Massamoord 1965/66 doodgezwegen
Wat met name Indonesië betreft, kreeg dat reveil gestalte in de volgende twee ontwikkelingen in autoritaire richting: in de eerste plaats in de zogenaamde Geleide Democratie van president Soekarno, nadat hij in 1959, vertrouwend op zijn politieke charisma, met instemming van het leger het parlement naar huis had gestuurd, en zich opwierp als een nieuwe autoritaire leider; en vervolgens in de militaire dictatuur van generaal Suharto en zijn Nieuwe Orde (Orde Baru). Na eerst een mislukte communistische greep naar de macht rond 1 oktober 1965, en daarna een militaire staatsgreep, die de brute liquidatie van de Indonesische communistische partij en haar aanhang tot gevolg had, werd Soekarno in maart 1966 gedwongen al zijn bevoegdheden als president af te staan aan Suharto.
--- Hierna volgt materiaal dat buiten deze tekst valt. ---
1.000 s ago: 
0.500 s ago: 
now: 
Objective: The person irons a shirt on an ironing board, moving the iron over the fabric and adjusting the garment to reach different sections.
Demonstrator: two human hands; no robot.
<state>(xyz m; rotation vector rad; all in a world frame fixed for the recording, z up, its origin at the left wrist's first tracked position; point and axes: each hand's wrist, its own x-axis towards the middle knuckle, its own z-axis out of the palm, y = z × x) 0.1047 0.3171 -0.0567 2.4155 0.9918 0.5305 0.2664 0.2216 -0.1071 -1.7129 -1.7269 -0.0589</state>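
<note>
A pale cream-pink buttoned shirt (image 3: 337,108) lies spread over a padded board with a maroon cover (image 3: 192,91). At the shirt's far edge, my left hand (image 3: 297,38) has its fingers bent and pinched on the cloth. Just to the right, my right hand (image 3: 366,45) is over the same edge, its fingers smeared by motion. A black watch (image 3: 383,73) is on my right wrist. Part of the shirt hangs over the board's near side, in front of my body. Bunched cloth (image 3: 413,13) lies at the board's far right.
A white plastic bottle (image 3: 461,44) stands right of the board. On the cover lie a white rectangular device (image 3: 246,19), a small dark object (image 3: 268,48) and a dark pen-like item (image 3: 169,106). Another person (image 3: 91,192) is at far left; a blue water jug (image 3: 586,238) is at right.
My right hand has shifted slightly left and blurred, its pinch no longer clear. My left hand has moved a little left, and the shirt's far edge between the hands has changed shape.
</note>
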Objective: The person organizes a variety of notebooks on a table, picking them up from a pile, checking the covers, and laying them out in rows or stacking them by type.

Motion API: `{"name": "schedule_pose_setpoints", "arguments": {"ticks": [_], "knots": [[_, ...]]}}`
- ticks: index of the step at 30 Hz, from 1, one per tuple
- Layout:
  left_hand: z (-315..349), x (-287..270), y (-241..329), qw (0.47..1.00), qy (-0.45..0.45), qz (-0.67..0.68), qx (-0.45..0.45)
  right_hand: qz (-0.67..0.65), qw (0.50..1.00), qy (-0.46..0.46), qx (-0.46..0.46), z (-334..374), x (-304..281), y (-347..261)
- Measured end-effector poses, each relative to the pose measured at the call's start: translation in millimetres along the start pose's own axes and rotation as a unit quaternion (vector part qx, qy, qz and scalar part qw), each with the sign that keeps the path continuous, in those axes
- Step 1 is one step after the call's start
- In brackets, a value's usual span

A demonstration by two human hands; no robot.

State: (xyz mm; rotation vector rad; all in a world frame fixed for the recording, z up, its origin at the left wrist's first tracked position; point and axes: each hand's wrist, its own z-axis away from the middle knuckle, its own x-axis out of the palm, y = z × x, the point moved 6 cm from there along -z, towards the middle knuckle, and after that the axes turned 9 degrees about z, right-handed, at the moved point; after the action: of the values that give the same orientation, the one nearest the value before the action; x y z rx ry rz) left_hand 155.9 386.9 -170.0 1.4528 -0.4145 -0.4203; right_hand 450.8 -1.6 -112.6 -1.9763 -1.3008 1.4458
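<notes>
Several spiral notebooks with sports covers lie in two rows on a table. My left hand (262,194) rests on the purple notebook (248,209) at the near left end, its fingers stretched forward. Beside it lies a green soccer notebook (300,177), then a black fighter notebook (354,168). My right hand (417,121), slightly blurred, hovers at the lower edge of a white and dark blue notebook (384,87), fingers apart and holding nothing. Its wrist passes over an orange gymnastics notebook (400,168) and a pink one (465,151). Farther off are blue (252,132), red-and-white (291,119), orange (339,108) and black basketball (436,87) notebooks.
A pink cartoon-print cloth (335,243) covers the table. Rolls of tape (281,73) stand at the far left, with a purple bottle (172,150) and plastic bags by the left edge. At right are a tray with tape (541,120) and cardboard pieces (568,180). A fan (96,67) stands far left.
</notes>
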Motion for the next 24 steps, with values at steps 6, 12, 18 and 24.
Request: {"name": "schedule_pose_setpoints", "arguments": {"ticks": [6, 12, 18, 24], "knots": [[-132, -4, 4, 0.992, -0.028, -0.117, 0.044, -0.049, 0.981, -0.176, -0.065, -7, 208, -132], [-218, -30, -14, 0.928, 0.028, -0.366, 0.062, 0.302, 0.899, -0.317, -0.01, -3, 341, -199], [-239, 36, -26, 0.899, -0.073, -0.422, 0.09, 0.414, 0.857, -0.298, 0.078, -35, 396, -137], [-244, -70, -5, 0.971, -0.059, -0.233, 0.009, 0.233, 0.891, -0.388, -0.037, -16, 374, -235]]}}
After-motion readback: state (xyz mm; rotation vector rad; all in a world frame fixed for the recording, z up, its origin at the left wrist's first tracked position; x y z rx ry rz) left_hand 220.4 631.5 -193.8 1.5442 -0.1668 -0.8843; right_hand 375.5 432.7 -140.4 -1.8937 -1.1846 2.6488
Diens dictatuur hield vervolgens stand tot 1998. Al kwam er sindsdien ruimte om de massamoord van 1965-1966, met naar schatting meer dan een half miljoen slachtoffers, (meestal communisten) nader te onderzoeken, is dat tot nu toe niet gebeurd, en nog steeds een taboeonderwerp. Wel zijn er inmiddels twee docudrama’s over die open wonde in de jonge geschiedenis van Indonesië verschenen van de cineast J. Oppenheimer: The Act of Killing (2012) en The Look of Silence (2014), in Indonesië alleen achter gesloten deuren te zien. “Het jaar 1965/66” is daarmee een zwarte bladzijde in de nog jonge Indonesische geschiedenis geworden. Maar de 50 jaar die daarop gevolgd zijn, waarin die geschiedenis van 1965/66 verdraaid of verzwegen is, waarin miljoenen mensen van hun burgerrechten uitgesloten zijn, en Indonesiërs van kinds af aan hebben geleerd dat daar niets mis mee is, is dat niet minder.
Erkenning historisch onrecht
Toch is er buiten de Indonesische regering om enige beweging in deze al zo lang slepende historische kwestie, dankzij de bemoeienis van het International People’s Tribunal (IPT ’65). Dat berichtte onlangs de Groene Amsterdammer (28 juli 2016). Dit is een internationaal volkstribunaal, dat niet de juridische status heeft van het VN-tribunaal, maar waaraan wel morele betekenis valt toe te kennen. De rechters van dit tribunaal, dat vorig jaar in november in Den Haag is gestart, verklaren op grond van getuigenissen van slachtoffers, onderzoekers en documenten, alle onderdelen van de aanklacht tegen de Indonesische staat als bewezen: met name moord, slavernij, gevangenneming, marteling, seksueel geweld, vervolging, gedwongen verdwijning, en medeplichtigheid van de Verenigde Staten, Australië en het Verenigd Koninkrijk; de Verenigde Staten voor de levering van geld, wapens en communicatieapparatuur, Australië en de Britten wegens valse propaganda, die de jacht op alles wat naar communisme rook, aanwakkerde.
In navolging van de Indonesische president Jokowi eerder dit jaar liet de minister van justitie in een eerste reactie op dat tribunaal weten geen gehoor te geven aan het advies van de buitenlandse rechters. Het land beschikt over een eigen rechtssysteem. De Indonesische regering is niet voornemens excuses te maken aan de slachtoffers en nabestaanden van de massamoord in 1966.
De strijd voor erkenning van dit historische onrecht gaat niettemin onverminderd door. Het oordeel van het tribunaal wordt volgend jaar april voorgelegd aan het Mensenrechtencomité in Geneve, tijdens de periodieke VN-beoordeling van Indonesië.